Exercise >> Where in the listing does the string "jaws" appear? Copy every line that holds it.

Data extracts >>

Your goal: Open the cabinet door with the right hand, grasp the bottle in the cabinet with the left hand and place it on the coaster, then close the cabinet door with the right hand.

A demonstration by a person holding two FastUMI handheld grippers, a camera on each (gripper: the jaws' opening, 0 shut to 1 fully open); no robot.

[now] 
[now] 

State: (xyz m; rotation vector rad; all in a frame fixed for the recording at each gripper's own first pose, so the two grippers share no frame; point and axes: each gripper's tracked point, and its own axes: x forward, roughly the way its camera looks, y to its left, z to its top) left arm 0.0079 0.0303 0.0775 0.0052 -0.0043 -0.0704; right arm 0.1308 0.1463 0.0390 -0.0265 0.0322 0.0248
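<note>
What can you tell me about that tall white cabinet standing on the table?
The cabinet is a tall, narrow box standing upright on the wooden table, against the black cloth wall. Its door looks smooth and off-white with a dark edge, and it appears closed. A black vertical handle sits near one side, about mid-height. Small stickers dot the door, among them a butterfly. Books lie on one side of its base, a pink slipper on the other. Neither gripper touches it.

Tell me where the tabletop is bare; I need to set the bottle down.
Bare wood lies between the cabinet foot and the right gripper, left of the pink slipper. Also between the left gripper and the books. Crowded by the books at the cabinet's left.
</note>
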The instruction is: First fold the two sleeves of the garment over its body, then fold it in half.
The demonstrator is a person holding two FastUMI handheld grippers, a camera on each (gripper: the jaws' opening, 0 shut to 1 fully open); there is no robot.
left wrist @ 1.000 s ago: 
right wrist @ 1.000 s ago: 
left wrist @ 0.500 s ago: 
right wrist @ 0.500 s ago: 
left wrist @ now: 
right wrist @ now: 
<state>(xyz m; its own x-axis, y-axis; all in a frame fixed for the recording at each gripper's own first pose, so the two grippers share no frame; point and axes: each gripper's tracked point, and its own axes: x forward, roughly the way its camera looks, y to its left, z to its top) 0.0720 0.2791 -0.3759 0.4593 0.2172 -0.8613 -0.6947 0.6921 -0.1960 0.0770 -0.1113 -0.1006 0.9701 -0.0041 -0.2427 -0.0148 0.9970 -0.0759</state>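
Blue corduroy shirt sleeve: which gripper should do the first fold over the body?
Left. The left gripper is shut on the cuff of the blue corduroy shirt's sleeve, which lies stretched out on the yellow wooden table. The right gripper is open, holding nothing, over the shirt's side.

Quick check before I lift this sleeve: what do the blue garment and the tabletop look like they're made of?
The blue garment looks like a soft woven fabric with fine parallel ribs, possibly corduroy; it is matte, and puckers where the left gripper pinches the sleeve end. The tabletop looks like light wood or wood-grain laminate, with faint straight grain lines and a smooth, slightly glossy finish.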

Answer box >>
A demonstration by a person holding two FastUMI handheld grippers, a camera on each (gripper: the jaws' opening, 0 shut to 1 fully open); no robot.
The demonstrator is a person holding two FastUMI handheld grippers, a camera on each (gripper: the jaws' opening, 0 shut to 1 fully open); there is no robot.

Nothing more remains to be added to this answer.